As education design is limited in the UK, we consider the rise of the flat-pack building
Last week, the UK government released plans for standardised education facilities. The three concepts for ‘baseline’ boxes can be found here, with full reports on what architects will and will not be able to include in their educational institution proposals on the UK government website.
Massive budget cuts in the sector have seen the Building Schools for the Future programme axed and a very limited number of projects - those in dire need of help - given attention in economical fashion however this latest stage has raised concerns nationwide.
Angela Brady, President of the Royal Institute of British Architects (RIBA) spoke out last week, to draw attention to the problems with such ‘cookie cutter’ concepts, saying: “In these times of austerity of course we need to cut our cloth on all spending, however the Government’s proposals for the design and construction of future schools are far too restrictive with too much focus on short term savings.”
WAN asked Maria Nesdale, Regional Practice Area Leader for Education at Gensler and David Cole, Founding Partner of non-profit organisation Building Trust International, for their comments on last week’s announcement:
Maria Nesdale, Gensler
“It is a challenging time for any sector dependant on public investment and that includes the education sector. The dire state of public finances has meant spending and investment priorities are limited. However, is a roll out of a series of standardised school models the best solution for our young minds? Like it or not, learning styles are changing and a one size fits all solution is going to put a stranglehold on collaboration and personalisation.
“We need to invest in our young minds to help the UK economy compete on a global scale. Some pundits even question the role of architects in creating appropriate learning environments. This, however, only stands on the idea that good design must be expensive. On the contrary, efficiency and to some extent standardisation does not have to mean minimisation of the learning experience, but when factors such as ‘health and safety’ and ‘standardisation’ are the key design principles the outcome is one dimensional.
“After an inspirational summer of sport it is disappointing to read that external works have been omitted from the baseline design proposals. We hope that the proposals will further investigate the legacy we should be providing for the next generation.
“It is difficult to identify the correlation between building and attainment. Yet few would be willing to stand up and say that a bad learning environment is conducive to it either. Like with any programme of investment we need to be mindful that we are creating the right type of environments for our students, not just ones that are standardised and efficient.”
David Cole, Building Trust International
"Modern school design should respond to the rapidly changing trends that effect how teaching is delivered. Learning environments need to be flexible and responsive to change. The move to include more prefabricated elements and standardisation within school design could save materials and time, reducing costs and minimising the environmental impact.
“However, I am wary that the slightly onerous prescriptive design guidelines from the Government are likely to stifle the chance for forward thinking and further development in progressive design in an environment where we should be encouraging it."

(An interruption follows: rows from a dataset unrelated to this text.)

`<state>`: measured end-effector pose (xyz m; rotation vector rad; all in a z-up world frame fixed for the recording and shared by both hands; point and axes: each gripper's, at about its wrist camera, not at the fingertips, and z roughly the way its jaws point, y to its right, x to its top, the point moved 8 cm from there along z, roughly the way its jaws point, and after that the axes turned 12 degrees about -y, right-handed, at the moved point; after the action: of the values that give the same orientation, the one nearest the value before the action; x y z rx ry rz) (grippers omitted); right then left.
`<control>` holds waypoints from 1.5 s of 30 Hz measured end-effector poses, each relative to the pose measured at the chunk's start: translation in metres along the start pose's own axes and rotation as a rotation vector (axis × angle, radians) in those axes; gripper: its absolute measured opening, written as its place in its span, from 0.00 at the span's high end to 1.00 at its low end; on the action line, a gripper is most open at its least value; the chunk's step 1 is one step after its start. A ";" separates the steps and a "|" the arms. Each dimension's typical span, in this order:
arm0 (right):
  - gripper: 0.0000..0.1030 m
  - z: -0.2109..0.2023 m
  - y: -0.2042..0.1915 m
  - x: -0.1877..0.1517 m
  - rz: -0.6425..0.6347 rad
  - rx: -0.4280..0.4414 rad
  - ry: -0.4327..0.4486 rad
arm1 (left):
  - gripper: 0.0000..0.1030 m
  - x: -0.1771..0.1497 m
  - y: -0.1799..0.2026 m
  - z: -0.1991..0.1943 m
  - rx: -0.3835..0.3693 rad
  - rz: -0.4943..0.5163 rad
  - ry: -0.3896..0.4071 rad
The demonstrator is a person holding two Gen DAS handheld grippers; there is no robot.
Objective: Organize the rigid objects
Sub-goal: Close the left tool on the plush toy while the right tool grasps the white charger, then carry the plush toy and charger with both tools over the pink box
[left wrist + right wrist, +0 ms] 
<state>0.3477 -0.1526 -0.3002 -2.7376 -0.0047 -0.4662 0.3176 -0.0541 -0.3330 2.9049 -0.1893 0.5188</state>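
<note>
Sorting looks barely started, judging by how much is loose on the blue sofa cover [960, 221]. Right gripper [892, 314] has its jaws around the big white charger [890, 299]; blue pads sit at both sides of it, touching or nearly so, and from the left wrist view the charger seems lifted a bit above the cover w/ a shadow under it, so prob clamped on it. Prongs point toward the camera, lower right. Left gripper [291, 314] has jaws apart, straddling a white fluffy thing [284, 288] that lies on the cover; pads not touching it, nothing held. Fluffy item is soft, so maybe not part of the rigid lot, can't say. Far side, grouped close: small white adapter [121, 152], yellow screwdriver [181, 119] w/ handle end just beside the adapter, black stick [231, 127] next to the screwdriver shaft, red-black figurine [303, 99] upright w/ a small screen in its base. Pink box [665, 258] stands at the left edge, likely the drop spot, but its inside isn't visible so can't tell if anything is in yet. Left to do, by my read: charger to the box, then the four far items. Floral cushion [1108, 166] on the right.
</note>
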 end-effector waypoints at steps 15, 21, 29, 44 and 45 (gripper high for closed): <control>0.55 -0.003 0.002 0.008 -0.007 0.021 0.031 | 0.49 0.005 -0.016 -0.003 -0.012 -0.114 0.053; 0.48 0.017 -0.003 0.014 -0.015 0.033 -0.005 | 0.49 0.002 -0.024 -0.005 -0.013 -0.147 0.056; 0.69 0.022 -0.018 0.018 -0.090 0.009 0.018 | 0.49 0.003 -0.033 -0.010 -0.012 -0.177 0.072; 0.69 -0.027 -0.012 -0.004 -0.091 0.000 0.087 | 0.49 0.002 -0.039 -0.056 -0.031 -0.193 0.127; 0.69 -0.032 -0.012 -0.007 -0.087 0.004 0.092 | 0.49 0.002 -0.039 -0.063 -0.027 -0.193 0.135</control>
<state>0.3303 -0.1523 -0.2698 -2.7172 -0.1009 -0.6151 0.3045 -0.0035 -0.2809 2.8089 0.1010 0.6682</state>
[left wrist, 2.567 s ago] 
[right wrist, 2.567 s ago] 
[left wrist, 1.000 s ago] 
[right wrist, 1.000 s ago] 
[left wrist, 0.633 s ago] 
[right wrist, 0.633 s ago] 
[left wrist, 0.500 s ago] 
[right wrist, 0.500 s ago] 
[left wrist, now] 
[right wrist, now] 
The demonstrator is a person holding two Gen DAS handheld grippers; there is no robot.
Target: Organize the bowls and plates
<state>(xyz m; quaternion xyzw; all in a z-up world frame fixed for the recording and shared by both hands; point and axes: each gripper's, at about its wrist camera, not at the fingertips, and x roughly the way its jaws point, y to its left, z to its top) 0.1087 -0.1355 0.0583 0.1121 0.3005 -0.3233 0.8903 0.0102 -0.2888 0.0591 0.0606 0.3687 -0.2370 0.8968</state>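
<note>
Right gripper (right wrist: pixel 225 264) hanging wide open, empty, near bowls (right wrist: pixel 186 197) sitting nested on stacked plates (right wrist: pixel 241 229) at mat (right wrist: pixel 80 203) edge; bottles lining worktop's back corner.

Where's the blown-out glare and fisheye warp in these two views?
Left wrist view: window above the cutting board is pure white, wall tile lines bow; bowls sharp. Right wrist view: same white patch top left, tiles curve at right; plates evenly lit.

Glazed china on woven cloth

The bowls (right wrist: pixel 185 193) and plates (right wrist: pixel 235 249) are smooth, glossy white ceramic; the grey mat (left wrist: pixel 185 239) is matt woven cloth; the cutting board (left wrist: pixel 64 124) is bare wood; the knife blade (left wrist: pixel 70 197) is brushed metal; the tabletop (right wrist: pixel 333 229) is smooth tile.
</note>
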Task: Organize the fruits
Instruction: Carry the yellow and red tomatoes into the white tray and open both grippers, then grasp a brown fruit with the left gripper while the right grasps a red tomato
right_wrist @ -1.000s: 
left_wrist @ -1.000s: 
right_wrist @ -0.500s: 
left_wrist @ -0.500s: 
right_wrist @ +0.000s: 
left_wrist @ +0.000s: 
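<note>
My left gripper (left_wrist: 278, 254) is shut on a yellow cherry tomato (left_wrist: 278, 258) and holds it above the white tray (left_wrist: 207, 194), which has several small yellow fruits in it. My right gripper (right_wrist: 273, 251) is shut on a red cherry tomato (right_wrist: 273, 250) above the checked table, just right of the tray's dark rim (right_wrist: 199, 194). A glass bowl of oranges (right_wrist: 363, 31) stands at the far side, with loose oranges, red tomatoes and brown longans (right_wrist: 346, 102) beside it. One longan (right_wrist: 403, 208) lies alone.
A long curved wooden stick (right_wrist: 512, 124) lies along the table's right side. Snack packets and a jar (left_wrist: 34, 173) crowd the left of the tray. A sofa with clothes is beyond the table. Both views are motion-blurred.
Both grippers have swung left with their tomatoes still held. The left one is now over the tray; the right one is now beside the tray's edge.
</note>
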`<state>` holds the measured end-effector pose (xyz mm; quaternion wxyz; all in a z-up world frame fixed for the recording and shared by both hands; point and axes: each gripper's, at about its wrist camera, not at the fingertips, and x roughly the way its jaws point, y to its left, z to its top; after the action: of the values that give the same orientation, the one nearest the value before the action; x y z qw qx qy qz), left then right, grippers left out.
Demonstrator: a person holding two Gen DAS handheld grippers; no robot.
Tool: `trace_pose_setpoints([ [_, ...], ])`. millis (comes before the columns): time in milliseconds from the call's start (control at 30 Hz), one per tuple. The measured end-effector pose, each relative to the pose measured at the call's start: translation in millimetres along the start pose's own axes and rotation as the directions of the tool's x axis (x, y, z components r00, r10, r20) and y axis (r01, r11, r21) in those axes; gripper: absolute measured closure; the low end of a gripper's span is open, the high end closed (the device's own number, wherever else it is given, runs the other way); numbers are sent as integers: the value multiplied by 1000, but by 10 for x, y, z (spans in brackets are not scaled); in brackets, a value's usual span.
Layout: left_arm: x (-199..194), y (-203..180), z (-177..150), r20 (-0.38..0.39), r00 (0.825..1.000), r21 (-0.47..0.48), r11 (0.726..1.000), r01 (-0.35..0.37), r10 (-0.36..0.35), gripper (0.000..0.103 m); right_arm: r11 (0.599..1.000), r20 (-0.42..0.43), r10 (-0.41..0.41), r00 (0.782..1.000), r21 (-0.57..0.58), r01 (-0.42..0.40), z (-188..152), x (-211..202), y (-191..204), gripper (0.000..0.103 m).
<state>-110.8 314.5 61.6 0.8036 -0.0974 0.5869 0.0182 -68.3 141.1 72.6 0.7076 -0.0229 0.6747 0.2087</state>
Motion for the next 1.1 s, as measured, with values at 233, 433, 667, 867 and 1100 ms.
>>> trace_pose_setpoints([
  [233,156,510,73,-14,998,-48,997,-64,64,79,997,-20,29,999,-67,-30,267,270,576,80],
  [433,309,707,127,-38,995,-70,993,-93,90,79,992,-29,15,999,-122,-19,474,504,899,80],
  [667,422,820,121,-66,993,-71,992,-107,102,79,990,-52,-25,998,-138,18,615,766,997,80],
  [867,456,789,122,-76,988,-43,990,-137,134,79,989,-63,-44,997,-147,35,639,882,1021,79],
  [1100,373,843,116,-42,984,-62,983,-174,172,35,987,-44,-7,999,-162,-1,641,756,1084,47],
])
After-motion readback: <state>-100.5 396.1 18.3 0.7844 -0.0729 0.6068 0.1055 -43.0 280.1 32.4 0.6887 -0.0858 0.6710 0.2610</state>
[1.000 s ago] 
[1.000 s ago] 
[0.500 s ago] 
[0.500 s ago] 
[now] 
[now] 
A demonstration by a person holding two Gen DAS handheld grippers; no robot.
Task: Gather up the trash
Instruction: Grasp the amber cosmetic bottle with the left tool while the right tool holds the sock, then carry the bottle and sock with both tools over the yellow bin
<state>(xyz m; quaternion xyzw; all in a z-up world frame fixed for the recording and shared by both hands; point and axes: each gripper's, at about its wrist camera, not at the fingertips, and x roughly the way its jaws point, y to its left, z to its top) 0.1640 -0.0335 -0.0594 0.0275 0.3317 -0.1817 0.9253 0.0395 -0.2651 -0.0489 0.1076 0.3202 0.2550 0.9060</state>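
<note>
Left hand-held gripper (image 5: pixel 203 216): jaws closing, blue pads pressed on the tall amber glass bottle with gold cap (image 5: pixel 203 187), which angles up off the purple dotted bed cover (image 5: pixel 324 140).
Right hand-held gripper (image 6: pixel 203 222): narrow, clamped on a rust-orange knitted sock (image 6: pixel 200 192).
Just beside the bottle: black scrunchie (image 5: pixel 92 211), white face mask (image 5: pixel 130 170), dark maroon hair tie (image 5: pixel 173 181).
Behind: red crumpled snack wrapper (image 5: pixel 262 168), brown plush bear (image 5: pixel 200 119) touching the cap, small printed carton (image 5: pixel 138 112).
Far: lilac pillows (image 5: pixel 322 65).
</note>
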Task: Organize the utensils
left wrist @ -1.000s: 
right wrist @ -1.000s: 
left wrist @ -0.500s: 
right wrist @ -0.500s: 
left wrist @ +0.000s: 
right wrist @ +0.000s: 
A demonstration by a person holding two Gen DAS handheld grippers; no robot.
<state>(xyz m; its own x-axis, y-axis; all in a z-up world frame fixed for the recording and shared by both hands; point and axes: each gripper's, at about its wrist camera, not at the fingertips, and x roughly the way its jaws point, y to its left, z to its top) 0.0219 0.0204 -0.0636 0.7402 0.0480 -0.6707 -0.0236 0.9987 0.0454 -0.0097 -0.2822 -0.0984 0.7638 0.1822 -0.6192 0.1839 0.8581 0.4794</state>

In a similar vein, there is a distinctive rise in interest in the prefabricated house. Last week, Financial Times columnist John Hitchcox penned a thought-provoking piece about the blossoming of the prefab building, comparing the concept to the Swedish furniture company Ikea. “It’s significant because, once upon a time, you’d have been laughed out of town for suggesting people would buy flat-packed furniture,” he muses. “But whole homes created in such a way could be part of the future solution to a global problem.”
The number of column inches dedicated to prefab buildings has skyrocketed on WAN over the last year, with The Broad Group’s T30, tectoniques’ DI-VA House and Tilla Theus’ Gipfelrestaurant Weisshorn as prime examples. Prefab is not only limited to entire packages; we’ve also seen an increase in prefabricated facades, with exemplary projects such as Opus 5’s Music School Louviers, Delugan Meissl Associated Architects’ Eye Film Institute and molo/d&dt Arch/Frank la Rivere Architects Inc.’s collaborative scheme for Nebuta House.
For clients looking for speedy construction in economically-challenged times, prefab buildings are certainly a smart choice. The T30, a five-star hotel in Hunan Province, China rose to its 30-storey height in just 15 days with Zhang Yue of The Broad Group stating: “We need to speed up our environmental thinking. We need buildings like this all over China. In 2013 we will build 20 buildings a month and by 2014, we’ll be up to 50 buildings. China is 20-40 times more polluted than Europe and that’s hurting our health and will offset economic benefits of our growth.”
The long-term effects of standardising school design remain to be seen but what is undeniable is the burgeoning market for entirely prefabricated buildings. Hitchcox concludes his article with the suggestion that we should all ‘remind ourselves just how great ignoring progress looks’, but there seems little chance the industry will follow his lead.